The Stoics took this exercise even further. Seneca the Younger encouraged followers to live as if each moment were their last. But that’s not to say that he wanted people to descend into debauchery. Here’s how Irvine explains it:
Living as if each day were our last is simply an extension of the negative visualization technique: As we go about our day, we should periodically pause to reflect on the fact that we will not live forever and therefor that this day could be our last. Such reflection, rather than converting us into hedonists, will make us appreciate how wonderful it is that we are alive and have the opportunity to fill this day with activity. This in turn will make it less likely that we will squander our days.
Negative visualization is useful because it forces you to look beyond the here and now, to imagine other possible realities. It encourages you to consider that the future might not be a linear projection of the present. I think it can also help nudge a person to think about what’s truly important in their life.
Too many people squander their days and their dollars. They spend their time and money on things that don’t matter, not even a little. When you die, will you be glad you watched every episode of Game of Thrones? Or will you regret not having used that time for something better aligned with your passion and purpose?
Be Prepared
Perhaps the best way to protect yourself from the forever fallacy is to become proactive. Like a Boy Scout or a Girl Guide, be prepared to “do the right thing at the right moment”.
In the realm of personal finance, there are plenty of things you can do to be prepared.
- Get out of debt and stay out of debt. As somebody who was deep in debt for almost twenty years, I now see that carrying debt is a classic expression of the forever fallacy. It’s blind faith that you’ll be able to repay what you owe in the future.
- Maintain an emergency fund to handle unexpected problems such as car accidents and broken bones.
- Start an opportunity fund so that you can take advantage of the unexpected good things that come along, such as a chance to travel with friends or a great deal on a used pickup truck.
- Carry adequate insurance to protect yourself from catastrophic loss like earthquake, heart attack, or giant fire-breathing monsters from the sea.
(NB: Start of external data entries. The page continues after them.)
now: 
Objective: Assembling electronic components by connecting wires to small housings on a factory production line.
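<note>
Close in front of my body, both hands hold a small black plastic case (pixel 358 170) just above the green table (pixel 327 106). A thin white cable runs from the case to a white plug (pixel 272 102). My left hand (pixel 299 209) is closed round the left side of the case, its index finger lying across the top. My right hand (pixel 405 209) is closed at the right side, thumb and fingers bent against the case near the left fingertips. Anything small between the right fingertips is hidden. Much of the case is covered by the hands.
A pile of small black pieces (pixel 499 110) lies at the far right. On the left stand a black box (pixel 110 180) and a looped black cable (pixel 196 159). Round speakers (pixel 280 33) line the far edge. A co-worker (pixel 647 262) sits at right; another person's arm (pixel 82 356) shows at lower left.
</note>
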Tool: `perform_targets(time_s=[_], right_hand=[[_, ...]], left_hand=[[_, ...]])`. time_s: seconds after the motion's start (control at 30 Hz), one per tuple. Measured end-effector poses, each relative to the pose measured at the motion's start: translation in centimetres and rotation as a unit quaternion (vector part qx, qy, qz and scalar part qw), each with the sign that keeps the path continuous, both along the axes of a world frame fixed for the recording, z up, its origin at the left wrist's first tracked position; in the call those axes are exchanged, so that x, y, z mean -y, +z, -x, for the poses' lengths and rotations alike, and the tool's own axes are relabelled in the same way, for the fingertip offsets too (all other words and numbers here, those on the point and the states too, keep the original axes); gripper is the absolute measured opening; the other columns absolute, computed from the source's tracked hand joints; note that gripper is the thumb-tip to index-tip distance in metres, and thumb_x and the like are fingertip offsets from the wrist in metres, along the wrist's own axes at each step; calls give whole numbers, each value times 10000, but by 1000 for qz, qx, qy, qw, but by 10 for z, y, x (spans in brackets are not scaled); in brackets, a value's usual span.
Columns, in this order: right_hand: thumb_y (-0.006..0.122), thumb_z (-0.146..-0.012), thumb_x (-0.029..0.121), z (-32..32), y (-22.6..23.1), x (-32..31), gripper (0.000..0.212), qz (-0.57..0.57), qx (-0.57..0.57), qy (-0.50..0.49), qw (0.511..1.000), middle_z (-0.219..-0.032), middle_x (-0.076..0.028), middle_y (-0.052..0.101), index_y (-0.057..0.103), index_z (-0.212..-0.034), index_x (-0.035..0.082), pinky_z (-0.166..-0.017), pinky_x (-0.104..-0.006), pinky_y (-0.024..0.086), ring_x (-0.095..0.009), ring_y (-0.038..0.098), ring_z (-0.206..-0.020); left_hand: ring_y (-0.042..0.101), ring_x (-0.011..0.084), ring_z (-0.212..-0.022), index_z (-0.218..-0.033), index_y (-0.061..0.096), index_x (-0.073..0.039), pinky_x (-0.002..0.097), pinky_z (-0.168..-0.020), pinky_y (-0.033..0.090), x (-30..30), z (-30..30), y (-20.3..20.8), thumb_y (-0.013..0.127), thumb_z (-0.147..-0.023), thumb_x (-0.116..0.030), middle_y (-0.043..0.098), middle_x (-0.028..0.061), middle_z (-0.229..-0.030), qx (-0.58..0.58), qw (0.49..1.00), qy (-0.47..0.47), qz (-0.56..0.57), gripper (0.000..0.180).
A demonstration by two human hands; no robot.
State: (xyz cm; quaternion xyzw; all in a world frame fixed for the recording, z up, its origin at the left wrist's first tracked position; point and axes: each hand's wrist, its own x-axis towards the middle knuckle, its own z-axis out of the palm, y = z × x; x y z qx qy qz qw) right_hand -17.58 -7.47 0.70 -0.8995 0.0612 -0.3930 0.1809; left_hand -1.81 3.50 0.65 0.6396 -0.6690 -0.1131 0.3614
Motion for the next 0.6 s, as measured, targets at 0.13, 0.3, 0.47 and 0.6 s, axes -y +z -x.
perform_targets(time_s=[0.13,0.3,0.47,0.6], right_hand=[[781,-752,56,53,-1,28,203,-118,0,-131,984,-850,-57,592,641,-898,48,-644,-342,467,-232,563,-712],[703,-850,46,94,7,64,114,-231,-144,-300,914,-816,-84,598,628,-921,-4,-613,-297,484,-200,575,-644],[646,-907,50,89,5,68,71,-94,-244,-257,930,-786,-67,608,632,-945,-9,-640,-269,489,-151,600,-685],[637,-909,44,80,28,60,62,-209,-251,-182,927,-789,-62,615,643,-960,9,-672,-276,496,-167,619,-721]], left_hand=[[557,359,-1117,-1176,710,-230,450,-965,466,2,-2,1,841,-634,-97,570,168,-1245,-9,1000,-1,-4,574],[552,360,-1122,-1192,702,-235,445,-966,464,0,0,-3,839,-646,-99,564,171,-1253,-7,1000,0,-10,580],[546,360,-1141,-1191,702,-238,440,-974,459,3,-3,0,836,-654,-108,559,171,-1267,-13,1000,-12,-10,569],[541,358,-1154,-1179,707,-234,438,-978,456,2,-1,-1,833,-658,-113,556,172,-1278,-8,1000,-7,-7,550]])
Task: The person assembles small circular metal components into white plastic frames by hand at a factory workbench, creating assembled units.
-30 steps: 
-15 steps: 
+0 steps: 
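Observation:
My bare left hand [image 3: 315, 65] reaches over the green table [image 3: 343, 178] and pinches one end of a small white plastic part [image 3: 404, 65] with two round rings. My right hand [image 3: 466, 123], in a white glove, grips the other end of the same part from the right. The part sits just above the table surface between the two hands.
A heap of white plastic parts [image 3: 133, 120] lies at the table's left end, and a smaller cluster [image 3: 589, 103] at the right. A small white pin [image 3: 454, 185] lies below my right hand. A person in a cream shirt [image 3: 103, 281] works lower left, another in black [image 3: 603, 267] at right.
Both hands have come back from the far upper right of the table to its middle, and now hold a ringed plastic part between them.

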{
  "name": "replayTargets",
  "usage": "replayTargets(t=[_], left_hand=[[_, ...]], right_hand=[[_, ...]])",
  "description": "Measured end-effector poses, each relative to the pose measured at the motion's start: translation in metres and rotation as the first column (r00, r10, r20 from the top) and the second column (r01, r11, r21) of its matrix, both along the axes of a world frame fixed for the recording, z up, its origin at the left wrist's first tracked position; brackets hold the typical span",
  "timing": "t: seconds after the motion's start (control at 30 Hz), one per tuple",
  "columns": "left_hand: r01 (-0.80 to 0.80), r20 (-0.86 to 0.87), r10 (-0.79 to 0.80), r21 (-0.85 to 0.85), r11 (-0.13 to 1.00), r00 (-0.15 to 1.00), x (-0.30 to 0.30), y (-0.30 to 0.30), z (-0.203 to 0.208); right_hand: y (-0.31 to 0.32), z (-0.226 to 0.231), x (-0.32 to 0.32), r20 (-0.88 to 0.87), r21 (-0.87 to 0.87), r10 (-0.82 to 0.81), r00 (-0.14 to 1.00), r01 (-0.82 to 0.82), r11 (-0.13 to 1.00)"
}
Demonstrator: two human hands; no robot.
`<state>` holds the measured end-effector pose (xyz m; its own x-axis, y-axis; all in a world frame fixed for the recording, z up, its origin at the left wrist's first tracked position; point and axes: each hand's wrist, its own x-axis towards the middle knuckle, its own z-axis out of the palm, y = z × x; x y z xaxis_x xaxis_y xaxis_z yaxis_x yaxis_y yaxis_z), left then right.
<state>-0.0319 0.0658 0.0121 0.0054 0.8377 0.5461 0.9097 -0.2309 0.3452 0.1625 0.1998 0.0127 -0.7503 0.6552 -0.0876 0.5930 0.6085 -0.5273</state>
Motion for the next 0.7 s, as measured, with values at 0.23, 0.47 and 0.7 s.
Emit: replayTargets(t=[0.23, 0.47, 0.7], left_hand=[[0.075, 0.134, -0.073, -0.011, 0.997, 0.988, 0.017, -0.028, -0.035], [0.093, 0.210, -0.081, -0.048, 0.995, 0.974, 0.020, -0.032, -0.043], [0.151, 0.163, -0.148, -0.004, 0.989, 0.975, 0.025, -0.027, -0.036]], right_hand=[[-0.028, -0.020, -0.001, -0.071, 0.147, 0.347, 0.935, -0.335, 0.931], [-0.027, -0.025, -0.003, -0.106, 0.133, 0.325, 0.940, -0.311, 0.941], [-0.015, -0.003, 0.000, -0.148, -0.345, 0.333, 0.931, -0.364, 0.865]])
- Boost your saving rate, the gap between what you earn and what you spend. This has a two-fold effect. A high saving rate helps you set aside more for the future, but it also makes you more resistent to the slings and arrows of outrageous fortune today.
- Build social capital by creating a web of friends, family, and colleagues that you trust and support — and who trust and support you.
The truth is you’re never going to beat the forever fallacy and neither am I. Not completely, anyhow. It’s simply human nature to extrapolate our present and past into the future. The best we can do is mitigate the trouble caused by this tendency.
Be Like Bond
Recently, I’ve been reading the original James Bond novels by Ian Fleming. I like the books because the literary Bond is more realistic than the cinematic Bond; he’s less of a superhero and more of an everyday person (who happens to be a secret agent). He eats too much, drinks too much, and can be a bit lazy at times.
Where Bond excels, however, is preparation. He’s always thinking a move or two ahead of his foes. He tries to anticipate what might go wrong so that he can take steps to prevent trouble. This doesn’t mean that he always evades trouble — there’d be no drama if he did — but his dedication to preparation helps him avoid some scrapes while also allowing him to sometimes survive certain death.
Bond does not suffer from the forever fallacy, neither in the short term nor the long. (He often wonders if he’s near the end of his career, too old to continue working as a spy.) We’d all have greater success in life if we were more like James Bond, if we took precautions, if we didn’t give in to the forever fallacy.
Accept the inevitability of change. Prepare for an uncertain future. Plan the best but be ready for the worst. Don’t obsess over what might go wrong, but be aware of potential problems and plan for what you’ll do in a worst-case scenario.